**TO DO**
Set out each line from the following listing that includes the word "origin".

**DATA BLOCK**
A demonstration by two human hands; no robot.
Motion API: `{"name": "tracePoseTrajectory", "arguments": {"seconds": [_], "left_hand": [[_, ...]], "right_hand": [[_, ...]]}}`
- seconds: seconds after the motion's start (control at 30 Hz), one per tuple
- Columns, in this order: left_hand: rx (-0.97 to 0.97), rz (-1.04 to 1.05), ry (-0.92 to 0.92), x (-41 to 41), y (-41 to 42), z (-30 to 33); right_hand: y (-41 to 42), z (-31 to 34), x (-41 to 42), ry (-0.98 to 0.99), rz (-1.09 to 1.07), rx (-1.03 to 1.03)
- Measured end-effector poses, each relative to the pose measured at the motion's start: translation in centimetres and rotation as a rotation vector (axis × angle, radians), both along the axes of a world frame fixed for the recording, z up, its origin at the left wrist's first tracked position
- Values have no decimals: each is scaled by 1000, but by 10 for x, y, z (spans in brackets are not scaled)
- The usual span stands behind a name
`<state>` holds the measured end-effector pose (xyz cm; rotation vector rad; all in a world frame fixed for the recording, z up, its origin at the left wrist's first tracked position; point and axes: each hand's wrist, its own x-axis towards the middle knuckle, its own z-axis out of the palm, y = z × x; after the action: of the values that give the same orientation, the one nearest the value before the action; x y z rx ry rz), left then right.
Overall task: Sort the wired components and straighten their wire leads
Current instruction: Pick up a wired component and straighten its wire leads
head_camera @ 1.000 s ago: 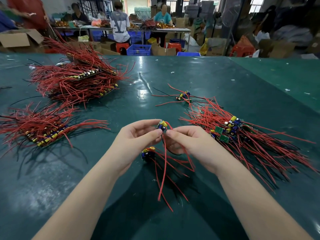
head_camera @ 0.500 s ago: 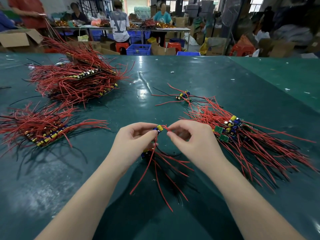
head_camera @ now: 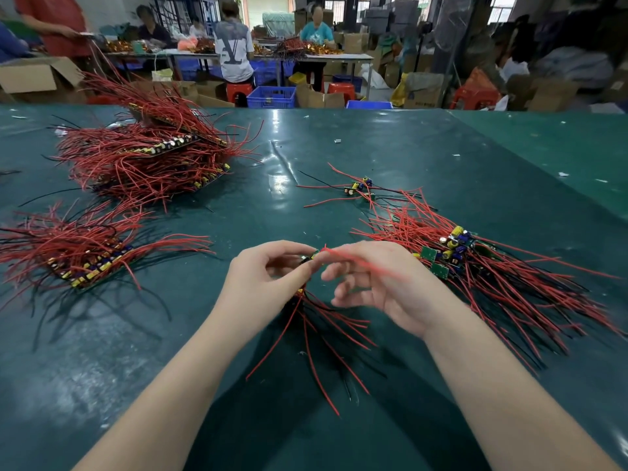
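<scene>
My left hand (head_camera: 268, 277) pinches a small wired component (head_camera: 311, 258) between thumb and fingertips above the green table (head_camera: 390, 158). One blurred red lead (head_camera: 367, 265) runs from it to the right, across the fingers of my right hand (head_camera: 377, 287). That hand's fingers are loosely spread, and no grip on the lead shows. Under my hands lies a small bunch of components (head_camera: 306, 321) whose red and black leads fan toward me. An unsorted heap of components (head_camera: 452, 246) with tangled red wires sits just right of my right hand.
Two or three loose components (head_camera: 356, 188) lie further back at centre. A row of stacked components (head_camera: 88, 260) is at the left, and a bigger stack (head_camera: 153, 154) is at the far left rear. Beyond the table people work among boxes and crates.
My right hand let go its pinch near the component and spread its fingers. The red lead that hung down toward me has swung up and to the right. My left hand stayed put.
</scene>
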<state>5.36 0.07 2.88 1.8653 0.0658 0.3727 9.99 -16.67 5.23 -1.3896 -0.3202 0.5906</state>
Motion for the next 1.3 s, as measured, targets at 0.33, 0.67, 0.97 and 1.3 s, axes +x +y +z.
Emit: {"name": "tracePoseTrajectory", "arguments": {"seconds": [0.33,0.67,0.97,1.3], "left_hand": [[-179,-105,37,-2,-6,2],[-56,52,-79,-4,-15,-1],[-68,46,-65,-3,-14,0],[-178,-24,-20,-3,-10,3]], "right_hand": [[2,-8,2,-252,-336,43],[15,-21,-5,-547,-517,-48],[10,-18,2,-502,-408,-42],[6,-15,4,-474,-321,101]]}}
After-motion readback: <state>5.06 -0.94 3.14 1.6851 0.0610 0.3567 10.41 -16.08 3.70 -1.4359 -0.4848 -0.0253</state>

**THE ANSWER**
- Measured end-effector poses, each relative to the pose measured at the motion's start: translation in centimetres and rotation as a rotation vector (axis × angle, radians), both along the axes of a world frame fixed for the recording, z up, its origin at the left wrist's first tracked position
`<state>` holds the measured end-effector pose (xyz cm; rotation vector rad; all in a world frame fixed for the recording, z up, its origin at the left wrist's first tracked position; point and axes: each hand's wrist, its own x-axis towards the middle knuckle, its own z-axis out of the palm, y = z × x; after the action: of the values that give the same orientation, the one nearest the value before the action; x y z rx ry rz), left then right.

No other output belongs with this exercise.